India as well is initiating major structural reforms and promoting a move towards manufacturing through the ‘Make in India’ campaign, building on strong growth led by the services sector particularly information technology services. Other South Asian countries are also implementing measures to address infrastructure gaps, improve the business environment, strengthen financial regulation, and improve the quality of education.
Southeast Asian economies are taking steps to enhance economic resilience by addressing supply- and demand-side constraints, and by strengthening regional cooperation. The start of the Association of Southeast Asian Nations Economic Community in early 2016 has spurred governments to further reduce trade barriers, improve connectivity and competitiveness, enhance the business climate, and attract more investment to the region.

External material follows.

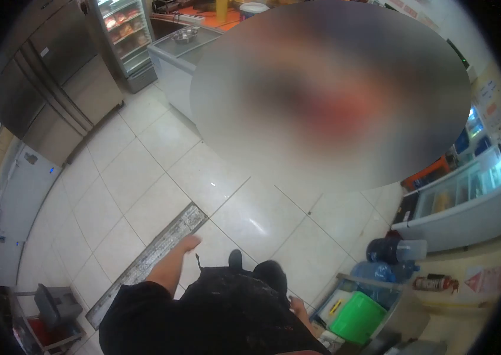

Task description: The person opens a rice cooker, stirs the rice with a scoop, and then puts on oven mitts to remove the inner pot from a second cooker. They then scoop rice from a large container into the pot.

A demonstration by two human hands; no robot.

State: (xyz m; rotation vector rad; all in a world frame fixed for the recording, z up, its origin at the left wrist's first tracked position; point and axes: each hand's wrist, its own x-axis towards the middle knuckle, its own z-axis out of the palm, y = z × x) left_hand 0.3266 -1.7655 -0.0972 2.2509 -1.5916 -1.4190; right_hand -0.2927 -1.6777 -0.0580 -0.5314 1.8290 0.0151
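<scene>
My left hand (189, 243) hangs low over the tiled floor, beside the end of a metal floor drain (150, 260). Its fingers are small and blurred, and nothing can be made out in them. At my other side, my right hand (299, 306) is partly hidden next to my dark apron (233, 302); its fingers are unclear. Near it stands a low unit with a green container (357, 318). Two dark shoes (271, 273) show on the tiles below me.
Steel fridge doors (64, 53) stand at the upper left, a chest freezer (173, 65) at the top. To the right are a display freezer (458, 198), blue water bottles (375, 275) and a fire extinguisher (434, 283). A large blurred oval hides the upper middle.
</scene>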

Meanwhile, many economies in Central Asia and the Pacific are moving to diversify away from natural resource sectors into other economic activities to reduce vulnerability to external shocks, such as falling global commodity prices. Supporting small and medium-sized enterprise development and training will aid this diversification.
The key to sustaining these structural reforms is through a commitment to inclusive growth. Importantly, many countries are coupling their structural reform efforts with an increased emphasis on job creation, reducing regional disparities, strengthening social protection, and promoting equal access to opportunity. Environmental protection is also being promoted by strengthening legal and regulatory frameworks, building institutional capacities, and promoting finance for ‘green’ technologies.
Ambitious structural reforms that are sweeping across the region hold promise for boosting Asia’s potential growth. ADB’s study shows that policies that close half of the gaps with global best practices in tertiary education, labor market flexibility, institutional quality, trade openness, and financial integration could raise developing Asia’s potential growth by nearly 1 percentage point annually over the next ten years.
With structural reforms and their effective implementation, the region’s economy is likely to continue to lead world growth.